Filmlerde izlediğiniz FBI ajanları da bu suçları engelleme adına, suçun cinsine ve kaynağına göre bütün dünyayı dolaşabilir. Yani gerçeklerdir. 1908 yılında kurulmuş ve 1935 yılında bugünki adını almıştır. Merkezi ABD’nin başkenti Washington’da bulunur.
11 Eylül saldırılarının ardından FBI, ABD İç Güvenlik Bakanlığı'nın kararını takiben terör soruşturmalarında lider örgüt olarak belirlendi. FBI genellikle istihbarat toplamak, paylaşmak ve suçluları yakalamak için özellikle hükümet kurumlarıyla çalışır.
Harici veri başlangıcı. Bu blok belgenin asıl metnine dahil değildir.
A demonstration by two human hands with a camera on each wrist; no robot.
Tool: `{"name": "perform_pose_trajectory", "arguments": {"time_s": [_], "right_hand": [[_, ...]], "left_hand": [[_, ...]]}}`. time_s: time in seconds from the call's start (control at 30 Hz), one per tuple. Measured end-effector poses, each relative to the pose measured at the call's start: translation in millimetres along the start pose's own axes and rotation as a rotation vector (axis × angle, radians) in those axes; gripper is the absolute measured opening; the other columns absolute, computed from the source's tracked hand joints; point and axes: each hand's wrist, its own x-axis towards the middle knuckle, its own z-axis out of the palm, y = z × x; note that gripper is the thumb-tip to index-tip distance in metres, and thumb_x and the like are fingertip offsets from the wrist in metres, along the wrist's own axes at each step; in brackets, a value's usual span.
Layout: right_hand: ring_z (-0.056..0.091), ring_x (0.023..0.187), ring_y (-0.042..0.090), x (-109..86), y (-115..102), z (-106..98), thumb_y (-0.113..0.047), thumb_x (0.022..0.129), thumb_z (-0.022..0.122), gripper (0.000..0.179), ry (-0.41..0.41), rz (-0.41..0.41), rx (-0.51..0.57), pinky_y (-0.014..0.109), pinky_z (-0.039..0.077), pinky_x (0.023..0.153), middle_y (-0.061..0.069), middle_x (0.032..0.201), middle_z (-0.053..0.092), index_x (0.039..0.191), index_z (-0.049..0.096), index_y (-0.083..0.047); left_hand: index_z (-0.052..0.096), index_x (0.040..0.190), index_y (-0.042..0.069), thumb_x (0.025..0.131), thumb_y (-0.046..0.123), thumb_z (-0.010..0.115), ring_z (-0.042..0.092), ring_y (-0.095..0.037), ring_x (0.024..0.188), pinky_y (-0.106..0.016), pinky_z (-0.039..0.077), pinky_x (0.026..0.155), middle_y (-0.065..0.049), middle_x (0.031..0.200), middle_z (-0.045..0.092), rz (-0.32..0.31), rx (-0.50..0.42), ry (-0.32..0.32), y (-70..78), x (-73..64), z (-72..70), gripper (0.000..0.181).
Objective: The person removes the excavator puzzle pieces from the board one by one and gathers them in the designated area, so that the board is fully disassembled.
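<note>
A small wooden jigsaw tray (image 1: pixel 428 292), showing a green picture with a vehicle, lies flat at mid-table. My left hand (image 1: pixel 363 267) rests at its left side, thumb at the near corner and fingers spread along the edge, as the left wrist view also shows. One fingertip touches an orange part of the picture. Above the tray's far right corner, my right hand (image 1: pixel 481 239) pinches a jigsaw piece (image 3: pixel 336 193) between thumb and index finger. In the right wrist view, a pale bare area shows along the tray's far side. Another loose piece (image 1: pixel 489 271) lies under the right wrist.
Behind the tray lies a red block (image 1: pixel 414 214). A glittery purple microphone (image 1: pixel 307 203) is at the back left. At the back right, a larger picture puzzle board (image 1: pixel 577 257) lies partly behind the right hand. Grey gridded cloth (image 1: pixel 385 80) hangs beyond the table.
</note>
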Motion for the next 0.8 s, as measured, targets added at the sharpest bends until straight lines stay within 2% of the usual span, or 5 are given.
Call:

Gelelim CIA örgütüne. Öncelikle yukarıda da söylediğimiz gibi bu örgütün devletten bağımsız oluğunu belirtelim. FBI’dan farklı olarak CIA, ABD’nin ülke sınırları içinde değil daha çok dışında faaliyet gösterir. Ana görevi uluslararası istihbarat toplamaktır. Uluslararası politikalar ve antlaşmalar oluşturmada aktif rol oynayabilir. CIA, devletin Ulusal İstihbarat Direktörlüğü’ne doğrudan bütün bilgileri aktarmak zorundadır. İlk olarak II. Dünya Savaşı sırasında 1942'de Stratejik Hizmetler Ofisi (OSS) adı altında kuruldu. Beş yıl sonra 1947'de Merkezi İstihbarat Teşkilatı adını aldı. Genel merkezi ise ABD’nin Virginia eyaletindeki Langley kentinde bulunuyor.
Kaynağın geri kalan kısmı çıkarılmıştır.